■ PROBLEM REQUIREMENTS
Reproduce only the lines of the material below that start at the line containing "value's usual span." and stop at the line containing "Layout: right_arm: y". Keep both end lines.

─── DATA SECTION

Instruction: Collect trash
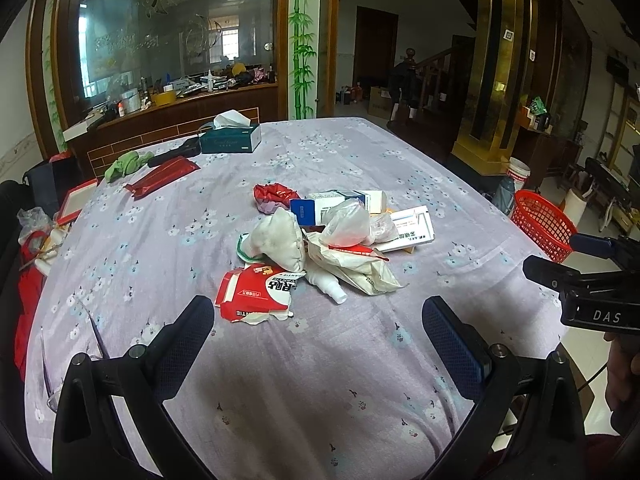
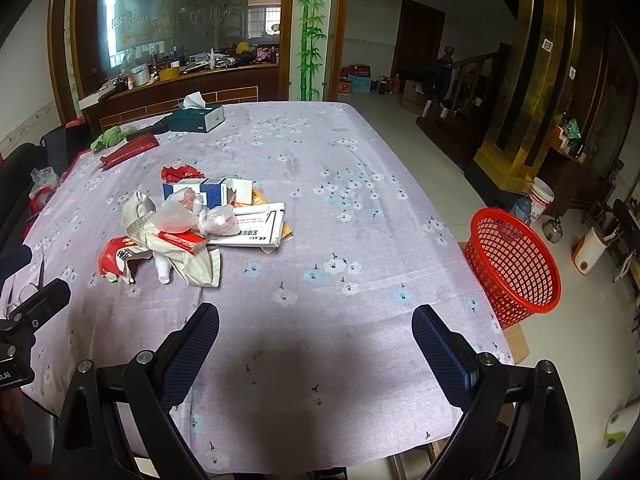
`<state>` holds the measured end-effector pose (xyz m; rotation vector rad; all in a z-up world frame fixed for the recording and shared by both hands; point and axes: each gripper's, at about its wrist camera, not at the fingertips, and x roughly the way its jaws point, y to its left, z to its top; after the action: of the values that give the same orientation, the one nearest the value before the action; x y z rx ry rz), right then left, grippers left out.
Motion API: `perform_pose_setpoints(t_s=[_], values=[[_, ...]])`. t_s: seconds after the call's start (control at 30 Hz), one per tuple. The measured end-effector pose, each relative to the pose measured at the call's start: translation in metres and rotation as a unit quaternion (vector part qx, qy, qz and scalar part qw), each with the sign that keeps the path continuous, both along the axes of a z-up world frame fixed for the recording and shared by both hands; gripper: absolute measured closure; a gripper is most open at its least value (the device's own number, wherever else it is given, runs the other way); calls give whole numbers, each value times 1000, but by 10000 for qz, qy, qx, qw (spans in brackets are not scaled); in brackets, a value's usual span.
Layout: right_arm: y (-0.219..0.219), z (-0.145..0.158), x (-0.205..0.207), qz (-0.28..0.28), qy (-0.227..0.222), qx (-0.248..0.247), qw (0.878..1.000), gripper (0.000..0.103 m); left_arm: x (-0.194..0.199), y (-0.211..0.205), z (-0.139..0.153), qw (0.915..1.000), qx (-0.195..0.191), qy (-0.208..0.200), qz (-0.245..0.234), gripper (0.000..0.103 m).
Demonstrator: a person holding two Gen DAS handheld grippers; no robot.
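Hovering over the near edge of the bench (image 1: 160, 240), the left gripper (image 1: 318, 326) has its jaws spread wide and empty; the trash pile (image 1: 320, 240) lies just ahead of it, mid-cloth, with the torn red wrapper (image 1: 256, 292) nearest. The red basket (image 1: 542, 226) stands beyond the bench's right edge.

From the right wrist, the right gripper (image 2: 316, 334) is likewise agape, holding nothing; the trash pile (image 2: 192, 224) sits ahead and to its left, the red basket (image 2: 512, 264) on the floor to its right.
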<state>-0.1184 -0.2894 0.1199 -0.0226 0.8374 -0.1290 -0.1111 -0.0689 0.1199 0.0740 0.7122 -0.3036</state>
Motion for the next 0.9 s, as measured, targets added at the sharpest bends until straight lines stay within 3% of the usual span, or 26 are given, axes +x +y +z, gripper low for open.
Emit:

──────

■ OUTPUT FOR THIS EXERCISE
Motion API: `perform_pose_setpoints(t_s=[_], values=[[_, ...]])`. t_s: seconds after the call's start (control at 30 Hz), one per tuple. The measured end-effector pose, each relative to the pose measured at the call's start: translation in metres and rotation as a unit quaternion (vector part qx, qy, qz and scalar part qw), each with the sign that keeps the path continuous, both along the axes of a z-up world frame fixed for the recording and shared by both hands; gripper: absolute measured closure; a gripper is most open at its least value (the device's own number, wherever else it is given, runs the other way); calls give whole numbers, each value times 1000, but by 10000 for qz, qy, qx, qw (spans in brackets are not scaled); in brackets, a value's usual span.
Layout: right_arm: y (-0.219..0.219), z (-0.145..0.158), x (-0.205..0.207), qz (-0.28..0.28), qy (-0.227..0.222), qx (-0.248..0.247), qw (0.878..1.000), gripper (0.000..0.103 m); left_arm: x (-0.194..0.199), y (-0.211..0.205), z (-0.139..0.153), qw (0.915..1.000), qx (-0.195..0.191), qy (-0.208..0.200), qz (-0.245..0.234), gripper (0.000..0.103 m).

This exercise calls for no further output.